L'ampleur
des mouvements financiers est actuellement incroyable, nous les
ressentons au quotidien, presque comme des pulsions ou des stroboscopes
déjantés. Aujourd'hui, le CAC40 a encore finit en baisse de 7 %, et les
actions de cet indice ont ainsi perdues environ 40 % de leurs valeurs
depuis le début de l'année. Quelle imagination débridée a pû générer un
tel gâchis ? Le cynisme financier n'a d'égal que la crise qu'il a
engendrée, et cette crise se répand sous nos yeux avec une unité de
temps, de lieu et d'action que le théâtre classique reconnaîtrait comme
sienne.
Je regarde toute cette débandade avec délectation, car ce bouleversement économique possède une
beauté intrinsèque. En effet, l'issue de ce chaos pourra, peut être, générer un monde quelque peu meilleur.

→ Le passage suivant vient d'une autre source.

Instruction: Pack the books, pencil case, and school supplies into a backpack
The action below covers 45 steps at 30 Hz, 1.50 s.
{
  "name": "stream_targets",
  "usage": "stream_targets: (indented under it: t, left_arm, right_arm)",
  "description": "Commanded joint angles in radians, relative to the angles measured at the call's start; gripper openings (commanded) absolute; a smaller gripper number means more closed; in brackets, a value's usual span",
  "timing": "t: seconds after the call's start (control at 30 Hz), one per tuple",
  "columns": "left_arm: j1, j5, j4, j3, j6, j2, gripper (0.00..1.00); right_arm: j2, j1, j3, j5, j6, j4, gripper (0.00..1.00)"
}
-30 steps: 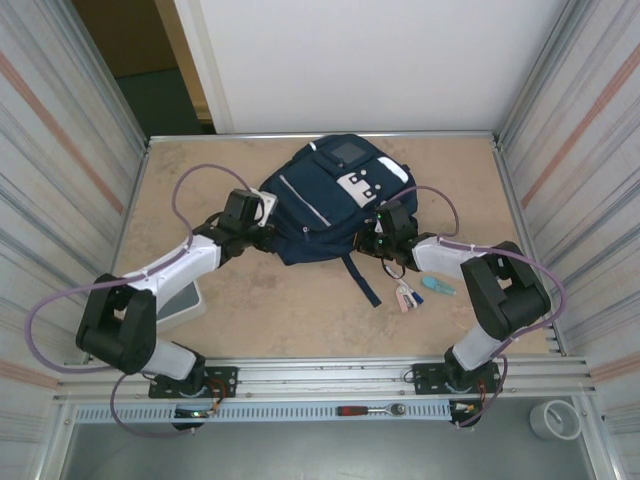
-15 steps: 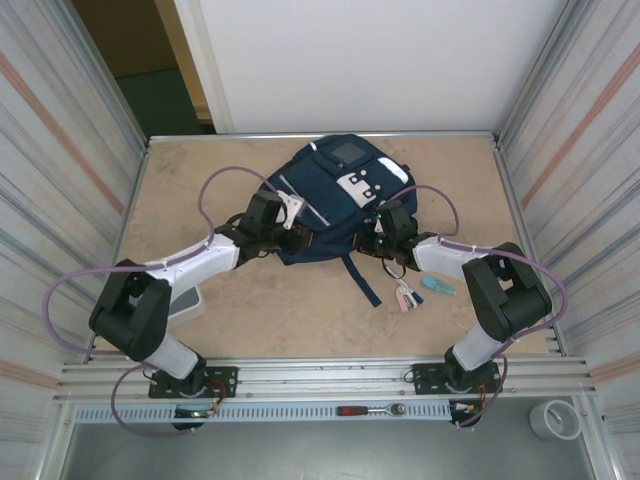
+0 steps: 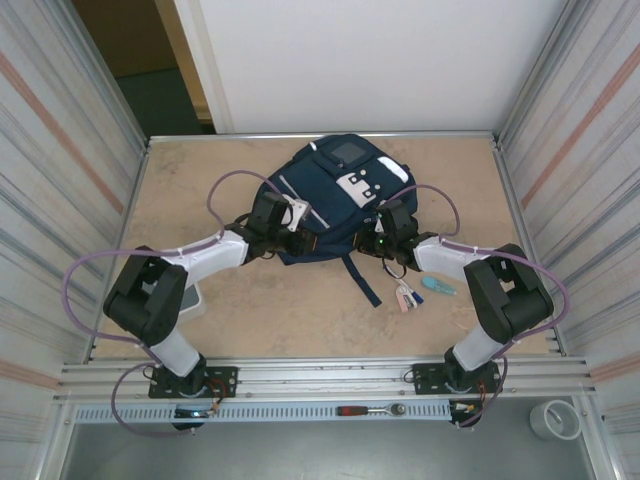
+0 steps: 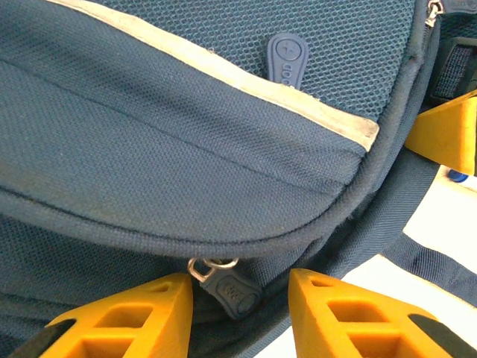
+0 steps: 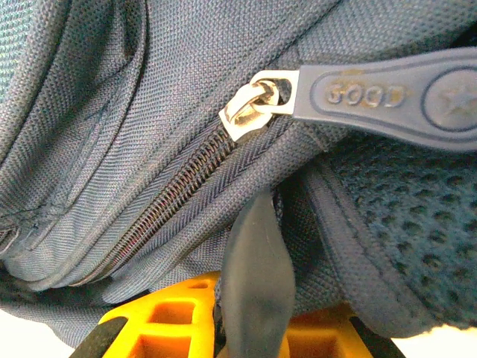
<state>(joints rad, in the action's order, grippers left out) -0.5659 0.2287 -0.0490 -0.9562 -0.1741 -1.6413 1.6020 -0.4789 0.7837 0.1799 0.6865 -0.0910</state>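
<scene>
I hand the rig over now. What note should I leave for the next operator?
Left tool: open, straddling a zipper pull at the near edge of the backpack.
Right tool: looks shut on a dark tab at the backpack's right side.
School supplies: loose on the table, near-right of the backpack.
Done: no supplies packed. Left: unzip, pack everything.

Backpack [image 3: 330,195]: one. Light-blue piece [image 3: 437,286]: one, near the right jaws. White-and-pink sticks [image 3: 405,296]: one cluster, count unclear. Zipper pulls [image 4: 231,292]: two by the left jaws, one between them; another pull [image 5: 373,93] above the right jaws.
</scene>
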Motion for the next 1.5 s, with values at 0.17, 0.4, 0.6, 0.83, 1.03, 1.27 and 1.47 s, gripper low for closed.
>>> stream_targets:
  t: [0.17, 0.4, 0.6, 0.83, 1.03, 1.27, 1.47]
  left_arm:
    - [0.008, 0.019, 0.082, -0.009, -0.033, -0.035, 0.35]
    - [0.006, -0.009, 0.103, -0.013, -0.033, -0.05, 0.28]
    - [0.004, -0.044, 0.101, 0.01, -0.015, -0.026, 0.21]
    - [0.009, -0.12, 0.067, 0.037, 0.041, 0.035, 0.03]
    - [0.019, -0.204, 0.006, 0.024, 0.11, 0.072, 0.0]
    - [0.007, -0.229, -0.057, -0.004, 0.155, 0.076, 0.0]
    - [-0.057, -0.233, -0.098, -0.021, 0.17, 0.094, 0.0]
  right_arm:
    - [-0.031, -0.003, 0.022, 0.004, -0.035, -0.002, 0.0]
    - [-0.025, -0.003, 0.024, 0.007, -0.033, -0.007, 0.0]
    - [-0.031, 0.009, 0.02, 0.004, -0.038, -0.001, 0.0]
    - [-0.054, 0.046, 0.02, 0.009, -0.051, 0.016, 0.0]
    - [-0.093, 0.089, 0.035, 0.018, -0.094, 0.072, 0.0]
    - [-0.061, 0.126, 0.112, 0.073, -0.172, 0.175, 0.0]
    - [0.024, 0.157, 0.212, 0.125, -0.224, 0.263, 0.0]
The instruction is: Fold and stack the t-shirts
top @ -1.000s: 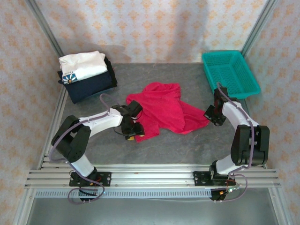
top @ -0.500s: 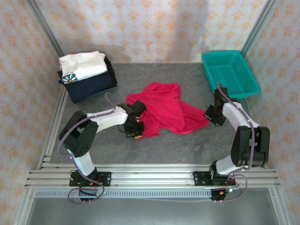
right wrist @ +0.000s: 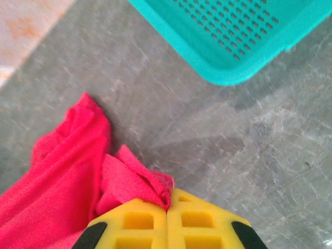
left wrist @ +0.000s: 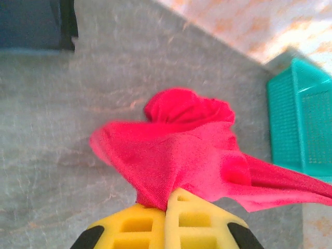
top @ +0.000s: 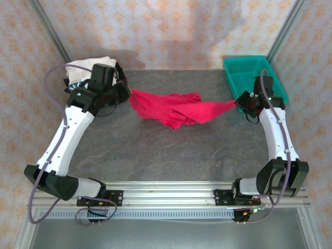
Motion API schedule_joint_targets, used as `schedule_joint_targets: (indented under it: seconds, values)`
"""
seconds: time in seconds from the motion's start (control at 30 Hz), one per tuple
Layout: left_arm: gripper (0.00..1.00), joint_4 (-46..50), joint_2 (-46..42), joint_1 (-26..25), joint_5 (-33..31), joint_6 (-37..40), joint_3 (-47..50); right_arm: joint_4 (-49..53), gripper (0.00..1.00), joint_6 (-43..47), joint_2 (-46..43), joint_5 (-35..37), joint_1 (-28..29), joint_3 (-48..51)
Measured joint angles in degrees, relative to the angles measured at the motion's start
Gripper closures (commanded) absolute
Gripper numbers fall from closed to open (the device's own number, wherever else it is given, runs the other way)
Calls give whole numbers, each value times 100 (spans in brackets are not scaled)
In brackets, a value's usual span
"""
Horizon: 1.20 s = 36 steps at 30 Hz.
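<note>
So both arms have the red t-shirt (top: 171, 108) strung between them across the upper middle of the top view, like a hammock. The left gripper (top: 126, 94) is clamped tight on the left end. In its wrist view the yellow fingers (left wrist: 150, 223) are pinched together with red cloth coming straight out of the seam. Same story for the right gripper (top: 240, 101) at the right end: fully closed on a little bunched tuft of fabric, just in front of the teal mesh basket (top: 244, 67).

My guess is that the two pinch points are held well apart to pull the shirt out flat so it can be laid down and folded. It isn't flat yet though. The middle sags in a wrinkled lump, and I can't tell whether that lump touches the grey table (top: 171, 155) or hangs just above it.

The white t-shirt (top: 83, 70) with the blue emblem sits at the upper left, on top of the navy t-shirt (left wrist: 28, 23), partly behind the left arm. That looks like the finished stack, so I'd say red goes there once it's folded. The folding itself isn't started.
</note>
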State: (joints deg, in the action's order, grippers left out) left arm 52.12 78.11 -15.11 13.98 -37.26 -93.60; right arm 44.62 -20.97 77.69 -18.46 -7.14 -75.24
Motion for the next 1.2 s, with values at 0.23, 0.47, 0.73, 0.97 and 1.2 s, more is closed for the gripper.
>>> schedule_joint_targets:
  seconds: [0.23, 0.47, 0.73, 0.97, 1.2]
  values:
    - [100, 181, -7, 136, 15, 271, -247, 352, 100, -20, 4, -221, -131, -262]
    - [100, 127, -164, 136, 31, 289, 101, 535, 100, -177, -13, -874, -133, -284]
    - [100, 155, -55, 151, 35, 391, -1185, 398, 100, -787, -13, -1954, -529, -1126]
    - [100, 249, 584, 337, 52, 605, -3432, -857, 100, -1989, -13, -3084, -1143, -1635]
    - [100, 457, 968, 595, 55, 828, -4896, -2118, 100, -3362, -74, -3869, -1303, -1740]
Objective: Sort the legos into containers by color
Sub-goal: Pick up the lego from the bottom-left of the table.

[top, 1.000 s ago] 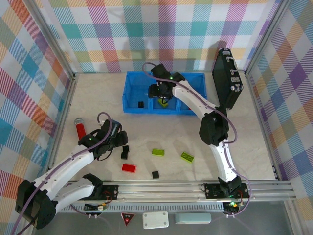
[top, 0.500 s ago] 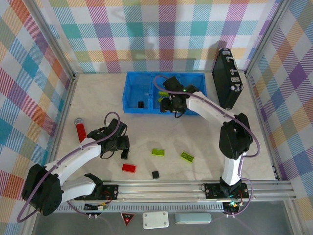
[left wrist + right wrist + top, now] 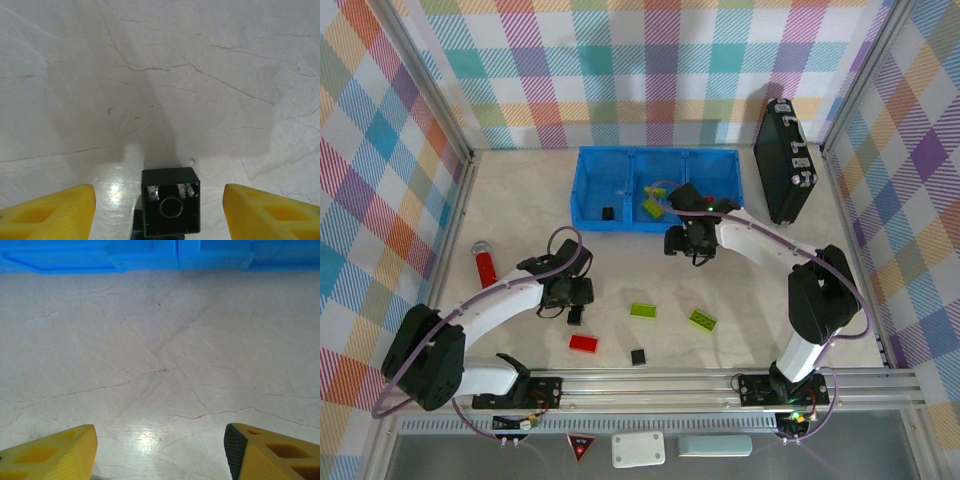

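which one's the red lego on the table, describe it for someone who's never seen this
Start at the silver rail along the near edge of the table. Just beyond it, left of centre, the red lego lies flat. It is the only red brick there; its neighbours are a black square lego and a lime-green lego.

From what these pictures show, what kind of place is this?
Probably a robot training cell: checked multicolour cloth walls around a pale marble-patterned table, two black-and-white robot arms bolted to a silver aluminium rail, and a bright-blue plastic sorting tray.
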You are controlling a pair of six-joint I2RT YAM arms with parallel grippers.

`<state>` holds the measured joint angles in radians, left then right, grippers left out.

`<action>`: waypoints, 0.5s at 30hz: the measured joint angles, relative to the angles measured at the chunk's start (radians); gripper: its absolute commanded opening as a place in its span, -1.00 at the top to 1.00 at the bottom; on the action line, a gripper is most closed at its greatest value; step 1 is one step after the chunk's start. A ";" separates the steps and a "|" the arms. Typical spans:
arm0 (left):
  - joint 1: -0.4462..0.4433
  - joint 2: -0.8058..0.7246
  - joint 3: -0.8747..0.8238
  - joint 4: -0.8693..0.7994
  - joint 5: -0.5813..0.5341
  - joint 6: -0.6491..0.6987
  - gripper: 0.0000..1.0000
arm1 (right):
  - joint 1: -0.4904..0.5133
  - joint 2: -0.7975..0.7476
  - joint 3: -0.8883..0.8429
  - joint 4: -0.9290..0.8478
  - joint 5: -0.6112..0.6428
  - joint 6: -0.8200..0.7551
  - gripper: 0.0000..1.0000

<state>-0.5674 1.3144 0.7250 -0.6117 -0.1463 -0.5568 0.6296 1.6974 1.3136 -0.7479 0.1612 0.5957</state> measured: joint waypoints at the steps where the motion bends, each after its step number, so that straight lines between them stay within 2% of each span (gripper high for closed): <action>1: -0.007 0.011 0.004 0.005 0.000 -0.001 -0.34 | 0.000 -0.003 -0.003 0.002 0.002 0.003 -0.39; 7: -0.026 0.063 0.019 0.018 -0.004 -0.004 -0.31 | 0.000 -0.016 -0.011 0.008 0.006 0.011 -0.39; 15: -0.038 0.074 0.018 0.021 -0.003 -0.016 -0.18 | 0.000 -0.035 -0.037 0.011 0.010 0.019 -0.38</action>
<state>-0.6056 1.3888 0.7433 -0.5911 -0.1497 -0.5724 0.6296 1.6623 1.2770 -0.7364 0.1715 0.6144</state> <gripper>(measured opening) 0.602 0.691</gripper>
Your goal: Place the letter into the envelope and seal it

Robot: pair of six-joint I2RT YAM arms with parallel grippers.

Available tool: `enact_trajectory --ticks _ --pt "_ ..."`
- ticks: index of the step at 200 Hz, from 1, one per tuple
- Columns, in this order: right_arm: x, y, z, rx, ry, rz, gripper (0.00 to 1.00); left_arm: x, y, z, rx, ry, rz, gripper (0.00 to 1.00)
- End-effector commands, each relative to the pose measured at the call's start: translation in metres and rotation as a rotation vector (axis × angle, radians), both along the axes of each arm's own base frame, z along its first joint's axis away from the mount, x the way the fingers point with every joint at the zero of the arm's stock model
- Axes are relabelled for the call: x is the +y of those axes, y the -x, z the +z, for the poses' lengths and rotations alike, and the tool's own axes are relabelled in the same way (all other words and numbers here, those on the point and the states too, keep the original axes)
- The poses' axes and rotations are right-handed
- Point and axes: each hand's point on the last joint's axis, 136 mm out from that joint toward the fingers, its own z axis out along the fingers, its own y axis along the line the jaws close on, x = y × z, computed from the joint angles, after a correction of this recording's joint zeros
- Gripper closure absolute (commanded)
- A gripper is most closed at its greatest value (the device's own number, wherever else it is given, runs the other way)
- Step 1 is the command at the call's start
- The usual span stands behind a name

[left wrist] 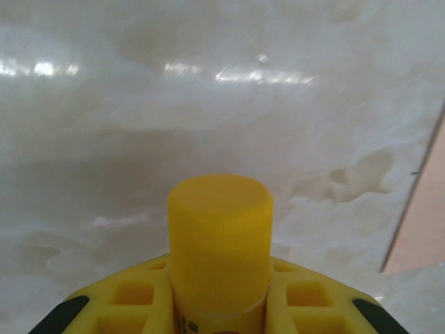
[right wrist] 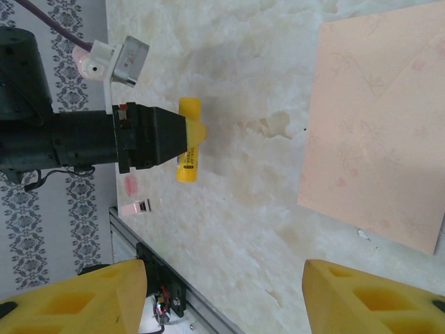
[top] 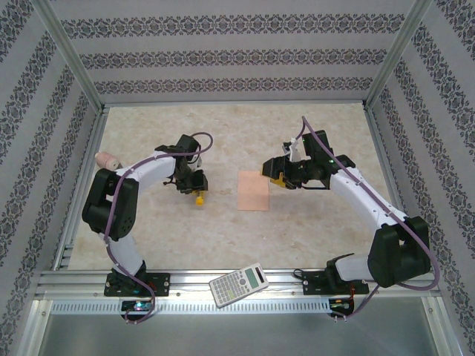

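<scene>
Two arms reach over a glossy cream tabletop (top: pixel 312 230) veined like marble. It is boxed in by an aluminium frame (top: pixel 68 55) and walls (top: pixel 223 59) papered in grey and white stripes with dark lace-like bands. Well out to the left of the left claw (top: pixel 195 187), near the table's edge, lies a small pink roll (top: pixel 108 159). The left claw is closed on a glue stick (left wrist: pixel 220 229), a smooth yellow plastic cylinder with a round, flat-topped cap. It is clamped between pocketed yellow fingers (left wrist: pixel 132 299), low over the stone-patterned surface; whether it touches the table cannot be told. Near that claw's right side the envelope (top: pixel 252 190) lies flat on the table, a pale peach paper rectangle with faint printed flourishes. The right claw (right wrist: pixel 226 268) hangs beside the envelope's far right corner, its two blocky yellow fingers spread wide with nothing between them. Well back from both claws, on the frame's near rail between the arm bases, a grey calculator (top: pixel 239 284) lies tilted.
</scene>
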Motion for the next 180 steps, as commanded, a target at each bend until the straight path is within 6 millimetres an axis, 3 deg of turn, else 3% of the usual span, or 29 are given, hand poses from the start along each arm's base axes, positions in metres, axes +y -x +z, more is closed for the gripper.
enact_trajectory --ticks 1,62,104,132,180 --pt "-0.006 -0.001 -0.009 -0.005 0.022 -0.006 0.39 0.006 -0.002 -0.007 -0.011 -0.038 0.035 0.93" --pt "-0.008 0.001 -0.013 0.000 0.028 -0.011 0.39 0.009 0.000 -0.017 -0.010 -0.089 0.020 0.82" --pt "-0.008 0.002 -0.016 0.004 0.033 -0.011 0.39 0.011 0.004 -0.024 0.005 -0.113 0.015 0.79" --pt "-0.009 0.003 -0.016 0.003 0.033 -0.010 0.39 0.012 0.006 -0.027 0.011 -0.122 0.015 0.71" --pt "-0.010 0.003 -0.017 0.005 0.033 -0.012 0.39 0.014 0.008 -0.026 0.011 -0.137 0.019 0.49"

La dérégulation effrénée que nous subissons, depuis un peu plus de dix ans, a créee de grandes fortunes,
point barre. Le cancer mondialisation a duré bien trop longtemps.
Nous vivons très certainement la fin de ce cycle économique, et je ne
peux que m'en réjouir. Dans ces bons moments là un chanson sirupeuse
berce mes soirée depuis trois jours.
Durant ce "Mai 68" Mondial, et avec une défiance des individus
vis-à-vis de leurs gouvernements, Un seul Homme pouvait venir à notre
rescousse: Alain Souchon. Et il nous revient, tel un sauveur Bruce Springsteen au milieu des gravats en 2001, avec une ode à la vie nommée Parachute Doré.